**Action item:**
Please copy out all the data. Every detail stays the same.
== Data ==
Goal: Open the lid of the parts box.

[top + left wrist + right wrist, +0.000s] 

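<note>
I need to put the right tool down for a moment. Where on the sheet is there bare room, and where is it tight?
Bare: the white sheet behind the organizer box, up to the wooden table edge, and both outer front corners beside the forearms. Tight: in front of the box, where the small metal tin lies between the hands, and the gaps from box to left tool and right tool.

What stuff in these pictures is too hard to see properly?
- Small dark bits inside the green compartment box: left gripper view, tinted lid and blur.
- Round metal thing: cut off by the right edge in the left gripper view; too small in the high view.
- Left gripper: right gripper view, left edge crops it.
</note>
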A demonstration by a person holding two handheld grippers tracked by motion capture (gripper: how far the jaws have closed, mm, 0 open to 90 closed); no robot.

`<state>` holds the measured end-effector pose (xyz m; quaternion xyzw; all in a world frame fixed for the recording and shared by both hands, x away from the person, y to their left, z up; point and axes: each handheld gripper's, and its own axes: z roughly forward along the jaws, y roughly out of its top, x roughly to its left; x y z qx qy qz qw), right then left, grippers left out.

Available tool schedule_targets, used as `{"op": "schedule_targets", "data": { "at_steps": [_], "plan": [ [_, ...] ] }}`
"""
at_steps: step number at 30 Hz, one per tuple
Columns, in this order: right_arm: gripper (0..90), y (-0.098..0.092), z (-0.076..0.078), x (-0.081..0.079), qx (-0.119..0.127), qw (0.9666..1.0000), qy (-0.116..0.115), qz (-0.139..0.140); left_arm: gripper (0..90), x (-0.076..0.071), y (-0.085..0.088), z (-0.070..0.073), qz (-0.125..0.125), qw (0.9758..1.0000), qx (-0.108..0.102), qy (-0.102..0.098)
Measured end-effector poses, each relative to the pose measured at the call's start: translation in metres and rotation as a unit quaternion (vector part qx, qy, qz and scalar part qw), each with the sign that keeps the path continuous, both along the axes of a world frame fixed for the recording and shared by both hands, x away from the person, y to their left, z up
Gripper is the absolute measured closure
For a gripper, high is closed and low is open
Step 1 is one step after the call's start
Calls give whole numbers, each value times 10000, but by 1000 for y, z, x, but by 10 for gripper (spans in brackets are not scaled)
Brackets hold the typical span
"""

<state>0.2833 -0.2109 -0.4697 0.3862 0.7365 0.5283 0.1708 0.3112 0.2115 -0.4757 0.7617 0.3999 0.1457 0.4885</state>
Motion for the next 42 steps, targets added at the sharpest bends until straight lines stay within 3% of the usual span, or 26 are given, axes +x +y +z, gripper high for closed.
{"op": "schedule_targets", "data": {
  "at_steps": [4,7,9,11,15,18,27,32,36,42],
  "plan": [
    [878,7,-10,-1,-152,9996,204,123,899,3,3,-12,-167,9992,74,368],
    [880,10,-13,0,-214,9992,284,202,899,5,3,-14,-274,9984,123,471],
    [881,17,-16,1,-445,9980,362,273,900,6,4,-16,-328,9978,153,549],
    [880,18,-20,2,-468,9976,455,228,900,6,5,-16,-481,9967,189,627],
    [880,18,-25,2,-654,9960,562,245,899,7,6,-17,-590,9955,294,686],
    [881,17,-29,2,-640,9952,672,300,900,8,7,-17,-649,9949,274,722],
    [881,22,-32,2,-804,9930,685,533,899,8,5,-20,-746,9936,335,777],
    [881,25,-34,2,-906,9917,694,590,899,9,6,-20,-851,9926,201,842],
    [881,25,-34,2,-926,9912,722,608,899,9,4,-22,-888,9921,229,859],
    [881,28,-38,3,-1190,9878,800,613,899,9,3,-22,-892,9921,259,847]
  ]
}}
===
**Result for this exercise:**
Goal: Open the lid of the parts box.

[top + left wrist + right wrist, +0.000s] 

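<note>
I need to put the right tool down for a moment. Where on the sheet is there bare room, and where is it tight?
Bare: the white sheet behind the organizer box, up to the wooden table edge, and both outer front corners beside the forearms. Tight: in front of the box, where the small metal tin lies between the hands, and the gaps from box to left tool and right tool.

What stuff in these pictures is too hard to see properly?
- Small dark bits inside the green compartment box: left gripper view, tinted lid and blur.
- Round metal thing: cut off by the right edge in the left gripper view; too small in the high view.
- Left gripper: right gripper view, left edge crops it.
</note>
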A demonstration by a person holding two handheld grippers tracked by motion capture (gripper: how far the jaws have closed, mm, 0 open to 90 closed); no robot.

`<state>` holds the measured end-effector pose (xyz m; quaternion xyzw; all in a world frame fixed for the recording and shared by both hands, x away from the person, y to their left, z up; point and axes: each handheld gripper's, and its own axes: z roughly forward along the jaws, y roughly out of its top, x roughly to its left; x y z qx qy qz qw), right then left, grippers left out.

Available tool schedule_targets, used as `{"op": "schedule_targets", "data": { "at_steps": [_], "plan": [ [_, ...] ] }}`
"""
at_steps: step number at 30 Hz, one per tuple
Columns, in this order: right_arm: gripper (0..90), y (-0.098..0.092), z (-0.076..0.078), x (-0.081..0.079), qx (-0.119..0.127), qw (0.9666..1.0000), qy (-0.116..0.115), qz (-0.139..0.140); left_arm: gripper (0..90), x (-0.076..0.071), y (-0.085..0.088), z (-0.070..0.073), qz (-0.125..0.125), qw (0.9758..1.0000), qx (-0.108..0.102), qy (-0.102..0.098)
Measured end-effector poses, each relative to the pose measured at the call's start: translation in metres and rotation as a unit quaternion (vector part qx, qy, qz and scalar part qw), each with the sign that keeps the path continuous, both along the axes of a world frame fixed for the recording and shared by both hands, x away from the person, y to their left, z up
Gripper is the absolute measured closure
For a gripper, high is closed and low is open
Step 1 is one step after the call's start
Calls give whole numbers, each value times 10000, but by 1000 for y, z, x, but by 10 for gripper (spans in brackets are not scaled)
Brackets hold the typical span
"""

<state>0.2833 -0.2109 -0.4697 0.3862 0.7365 0.5283 0.1708 0.3112 0.2115 -0.4757 0.7617 0.3999 0.1457 0.4885</state>
Motion for the next 42 steps, targets added at the sharpest bends until straight lines stay within 3% of the usual span, or 26 are given, axes +x +y +z, gripper high for closed.
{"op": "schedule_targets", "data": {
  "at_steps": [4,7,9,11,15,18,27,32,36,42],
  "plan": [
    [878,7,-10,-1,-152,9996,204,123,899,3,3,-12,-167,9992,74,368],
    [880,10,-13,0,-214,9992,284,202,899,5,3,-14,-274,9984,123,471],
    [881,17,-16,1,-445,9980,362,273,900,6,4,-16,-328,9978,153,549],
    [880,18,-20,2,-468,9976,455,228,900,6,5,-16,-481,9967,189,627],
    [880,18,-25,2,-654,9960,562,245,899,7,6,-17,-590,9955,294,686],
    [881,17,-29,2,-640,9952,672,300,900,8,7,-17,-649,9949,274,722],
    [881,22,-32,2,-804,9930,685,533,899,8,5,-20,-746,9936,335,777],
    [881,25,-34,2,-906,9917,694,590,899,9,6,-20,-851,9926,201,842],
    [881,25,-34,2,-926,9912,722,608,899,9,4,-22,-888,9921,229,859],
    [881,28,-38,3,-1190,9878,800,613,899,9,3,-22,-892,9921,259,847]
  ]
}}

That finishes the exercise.